I'm just trying to understand. When using requests
the request throws 403 (when without headers) or Read Timeout (when with headers). Doing the same thing with http.client
gets 200 status code as response.
The url i'm trying to fetch is: https://img.uefa.com/imgml/uefacom/uel/social/og-default.jpg
Code that fails:
import requests
url = 'https://img.uefa.com/imgml/uefacom/uel/social/og-default.jpg'
try:
response = requests.get(url, verify=False, timeout=10) # Disable SSL verification
response.raise_for_status()
except requests.exceptions.RequestException as e:
print("Error:", e)
Code that works:
import http.client
import ssl
conn = http.client.HTTPSConnection("img.uefa.com", context=ssl._create_unverified_context())
conn.request("GET", "/imgml/uefacom/uel/social/og-default.jpg")
response = conn.getresponse()
print(response.status, response.reason)
conn.close()
I've tried many things, adding multiple headers, but none worked.
The following command in curl also works
curl -v "https://img.uefa.com/imgml/uefacom/uel/social/og-default.jpg" --output image.jpg
Also opening in browser works.
Note: All requests done locally
Does requests
do any step that may impact in this problem?
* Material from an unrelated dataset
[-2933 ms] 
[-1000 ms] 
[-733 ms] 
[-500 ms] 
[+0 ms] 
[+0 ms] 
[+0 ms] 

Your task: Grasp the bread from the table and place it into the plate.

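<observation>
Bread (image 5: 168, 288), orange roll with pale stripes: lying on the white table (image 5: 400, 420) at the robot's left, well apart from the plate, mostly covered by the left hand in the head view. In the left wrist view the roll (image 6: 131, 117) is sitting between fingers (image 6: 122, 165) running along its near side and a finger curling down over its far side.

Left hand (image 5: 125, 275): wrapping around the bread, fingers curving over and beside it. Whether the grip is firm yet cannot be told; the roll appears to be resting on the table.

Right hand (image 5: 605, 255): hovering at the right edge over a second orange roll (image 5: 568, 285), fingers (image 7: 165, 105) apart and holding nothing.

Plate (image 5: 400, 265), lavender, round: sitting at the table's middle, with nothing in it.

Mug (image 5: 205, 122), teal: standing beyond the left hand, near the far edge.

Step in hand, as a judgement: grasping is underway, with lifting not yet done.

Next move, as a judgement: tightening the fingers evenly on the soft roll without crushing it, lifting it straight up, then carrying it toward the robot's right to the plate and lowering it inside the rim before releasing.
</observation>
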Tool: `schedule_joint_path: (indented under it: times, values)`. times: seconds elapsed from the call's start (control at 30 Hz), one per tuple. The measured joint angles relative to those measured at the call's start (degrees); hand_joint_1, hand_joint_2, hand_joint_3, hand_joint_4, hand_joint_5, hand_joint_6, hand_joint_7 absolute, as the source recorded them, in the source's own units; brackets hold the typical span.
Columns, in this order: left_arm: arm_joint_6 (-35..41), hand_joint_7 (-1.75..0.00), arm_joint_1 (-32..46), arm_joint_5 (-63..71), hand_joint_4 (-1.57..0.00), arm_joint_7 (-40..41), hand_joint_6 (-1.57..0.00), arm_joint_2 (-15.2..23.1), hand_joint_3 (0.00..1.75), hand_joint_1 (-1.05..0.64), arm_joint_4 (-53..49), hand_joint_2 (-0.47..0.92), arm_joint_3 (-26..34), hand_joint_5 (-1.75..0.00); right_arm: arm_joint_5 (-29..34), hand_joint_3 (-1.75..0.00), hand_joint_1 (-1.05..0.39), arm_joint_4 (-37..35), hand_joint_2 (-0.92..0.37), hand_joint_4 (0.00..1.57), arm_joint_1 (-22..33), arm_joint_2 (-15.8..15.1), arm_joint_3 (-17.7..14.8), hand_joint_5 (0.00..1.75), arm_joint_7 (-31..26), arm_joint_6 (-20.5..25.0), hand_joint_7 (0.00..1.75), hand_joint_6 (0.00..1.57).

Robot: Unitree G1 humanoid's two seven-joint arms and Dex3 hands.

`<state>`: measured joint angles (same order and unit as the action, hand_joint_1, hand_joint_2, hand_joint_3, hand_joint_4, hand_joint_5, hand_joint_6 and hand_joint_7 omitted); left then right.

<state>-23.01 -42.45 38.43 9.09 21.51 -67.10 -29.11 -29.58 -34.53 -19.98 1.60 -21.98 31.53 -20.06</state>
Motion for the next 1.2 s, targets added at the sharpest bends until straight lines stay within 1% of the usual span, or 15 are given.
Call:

Some sites will reject traffic from clients with "invalid" user agent strings.
If you print the default headers object that the requests Python library uses, you can see that it's pretty explicitly noted that the request is coming from a Python script:
{'User-Agent': 'python-requests/2.32.3', 'Accept-Encoding': 'gzip, deflate', 'Accept': '*/*', 'Connection': 'keep-alive'}
The site owner likely wants to limit bots and web scraping, so this user agent is not accepted. The http/httpx library's user agent is likely not being filtered out.
The below code with a browser-like user agent works fine, as you already specified above.
import requests
url = 'https://img.uefa.com/imgml/uefacom/uel/social/og-default.jpg'
headers = {
'User-Agent': (
'Mozilla/5.0 (Macintosh; Intel Mac OS X 10_15_7) AppleWebKit/605.1.15 (KHTML, like Gecko) Version/17.6 Safari/605.1.15' # noqa
)
}
try:
response = requests.get(
url,
headers=headers,
verify=True, # Disable SSL verification (if needed)
timeout=10, # Timeout after 10 seconds
)
print(response.status_code)
except Exception as e:
print("Error:", e)